THE STUDY OF DESIGN


Design is a tricky word.
It comes from the word de – which means out or from – and the word signum, which refers to a mark or a sign.  Design ... to mark out.
Most dictionaries list synonyms like planning, delineating, contriving, scheming, intending, indicating, sketching, and more.  Design as the organizing part of the creative process.  Every stage up to but not including the actual making of a thing.

In the media, the word design tends to mean the styling of products.  The process that makes the world of objects look as it does.  So not just the planning of the project, but the execution too, the material manipulation.  It is a broader meaning but very much tied to taste and trends.  Design in this sense is momentary, it can be hip or tired, great or lousy, hot or cool, chic or retro.

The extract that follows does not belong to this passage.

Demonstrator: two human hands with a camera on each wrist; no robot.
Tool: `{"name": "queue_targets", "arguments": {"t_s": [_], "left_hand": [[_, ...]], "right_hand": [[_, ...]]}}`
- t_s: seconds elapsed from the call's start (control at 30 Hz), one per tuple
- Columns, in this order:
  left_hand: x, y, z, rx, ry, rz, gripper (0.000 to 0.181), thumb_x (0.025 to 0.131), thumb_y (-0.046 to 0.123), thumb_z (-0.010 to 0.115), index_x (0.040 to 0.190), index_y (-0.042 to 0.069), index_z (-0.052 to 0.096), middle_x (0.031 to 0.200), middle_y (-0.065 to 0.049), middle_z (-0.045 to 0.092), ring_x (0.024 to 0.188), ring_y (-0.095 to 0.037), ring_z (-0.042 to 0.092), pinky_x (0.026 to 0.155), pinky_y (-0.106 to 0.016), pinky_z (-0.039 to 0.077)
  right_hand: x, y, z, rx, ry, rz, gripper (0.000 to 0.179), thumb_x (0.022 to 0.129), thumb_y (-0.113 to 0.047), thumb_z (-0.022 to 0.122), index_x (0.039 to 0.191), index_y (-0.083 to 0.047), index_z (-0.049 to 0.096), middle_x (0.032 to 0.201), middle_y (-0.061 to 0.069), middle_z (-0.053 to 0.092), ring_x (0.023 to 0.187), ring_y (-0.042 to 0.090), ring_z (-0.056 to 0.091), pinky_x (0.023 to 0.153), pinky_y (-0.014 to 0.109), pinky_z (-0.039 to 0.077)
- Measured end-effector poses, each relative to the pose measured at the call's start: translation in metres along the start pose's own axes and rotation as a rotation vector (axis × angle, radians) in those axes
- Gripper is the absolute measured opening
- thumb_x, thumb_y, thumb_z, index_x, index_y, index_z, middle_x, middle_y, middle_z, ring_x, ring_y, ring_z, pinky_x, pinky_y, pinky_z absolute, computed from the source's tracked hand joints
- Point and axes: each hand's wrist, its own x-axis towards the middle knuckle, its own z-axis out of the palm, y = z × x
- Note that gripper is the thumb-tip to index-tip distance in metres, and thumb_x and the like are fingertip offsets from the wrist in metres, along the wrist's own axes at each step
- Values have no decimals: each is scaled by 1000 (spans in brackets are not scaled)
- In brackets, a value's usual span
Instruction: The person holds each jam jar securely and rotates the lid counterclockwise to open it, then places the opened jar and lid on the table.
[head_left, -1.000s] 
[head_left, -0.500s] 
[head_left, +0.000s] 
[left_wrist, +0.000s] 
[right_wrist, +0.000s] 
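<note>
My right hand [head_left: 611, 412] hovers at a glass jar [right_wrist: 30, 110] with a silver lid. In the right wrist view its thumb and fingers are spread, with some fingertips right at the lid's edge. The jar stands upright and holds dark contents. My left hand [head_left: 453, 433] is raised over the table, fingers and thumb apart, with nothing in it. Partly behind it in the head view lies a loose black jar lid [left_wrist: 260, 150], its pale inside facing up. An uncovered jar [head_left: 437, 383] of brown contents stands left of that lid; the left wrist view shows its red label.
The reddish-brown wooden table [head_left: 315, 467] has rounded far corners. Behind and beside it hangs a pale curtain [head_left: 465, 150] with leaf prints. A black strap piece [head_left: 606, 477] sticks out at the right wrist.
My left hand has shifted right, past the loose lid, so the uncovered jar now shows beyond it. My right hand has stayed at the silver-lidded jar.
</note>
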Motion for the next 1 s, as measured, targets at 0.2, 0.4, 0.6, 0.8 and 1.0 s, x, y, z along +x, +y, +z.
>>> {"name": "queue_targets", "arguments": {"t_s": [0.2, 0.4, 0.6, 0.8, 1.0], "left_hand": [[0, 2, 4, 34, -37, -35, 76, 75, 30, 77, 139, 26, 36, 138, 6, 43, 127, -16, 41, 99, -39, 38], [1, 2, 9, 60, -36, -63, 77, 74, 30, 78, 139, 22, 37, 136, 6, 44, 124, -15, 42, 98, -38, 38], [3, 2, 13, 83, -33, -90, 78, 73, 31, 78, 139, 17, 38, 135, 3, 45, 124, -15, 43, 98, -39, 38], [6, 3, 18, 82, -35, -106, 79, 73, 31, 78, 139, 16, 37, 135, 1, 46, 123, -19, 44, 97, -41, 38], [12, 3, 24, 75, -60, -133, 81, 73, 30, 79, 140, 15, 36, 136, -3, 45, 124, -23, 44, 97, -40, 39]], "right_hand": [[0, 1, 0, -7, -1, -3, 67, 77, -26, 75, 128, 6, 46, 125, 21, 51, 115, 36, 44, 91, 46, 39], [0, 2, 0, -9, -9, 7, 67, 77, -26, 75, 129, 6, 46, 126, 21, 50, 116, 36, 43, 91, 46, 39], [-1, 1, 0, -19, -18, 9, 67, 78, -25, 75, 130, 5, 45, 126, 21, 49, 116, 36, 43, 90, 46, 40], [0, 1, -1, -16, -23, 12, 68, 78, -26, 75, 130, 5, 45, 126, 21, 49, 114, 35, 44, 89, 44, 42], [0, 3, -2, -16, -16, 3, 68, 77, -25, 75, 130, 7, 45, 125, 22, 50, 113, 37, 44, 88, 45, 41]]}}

But look through an undergraduate catalog and you start to see design in an even broader way.
Product, industrial, fashion, architectural, graphic, interior, advertising, automotive, and a whole
bunch of other kinds of design.  This goes far beyond the planning and scheming or the look and style of things to include the function, the use, the structure, and even the entire creative process start to finish.  And not just in the arts but also in the sciences, where you can design a theory or a proof, a device, a process, an experiment.

Take these all together and what have you got?
The study of making things and nothing less.   In this sense, design is the theory and practice of our human need to remake the world in our image, to fix what is, to stubbornly refuse to accept things as
they are.  Creativity, psychology, craft, production, planning, construction, materiality, aesthetics, formal study…all of these are part of the design process. To study design is to immerse oneself in a curriculum of social, political, economic, scientific, mythic, human, aesthetic, practical, and even impractical forces.

In this way we might discuss the design on the surface of a bowl, for instance, but we could not stop there.  To understand the true design of the thing, we would have to go on to investigate the method of its construction, the craft of its making, the technology of its production, the tools of its creation, the culture of its use, the politics of its objectivity, and so on.
Every made thing, from logo to industrial revolution, points to a complexity of study.  The word design takes on an entire lexicon of meanings…the whole rich, romantic, robust adventure of conceiving, making, and using everything there is.

Here is another definition: Design…an integrative process of thought and action that manifests our dreams.  It is the means by which we impress our will on the world and make our creativity real.  The most liberal of all the liberal arts.  Design in this wide sense is what you study when you want to know what the made world is all about.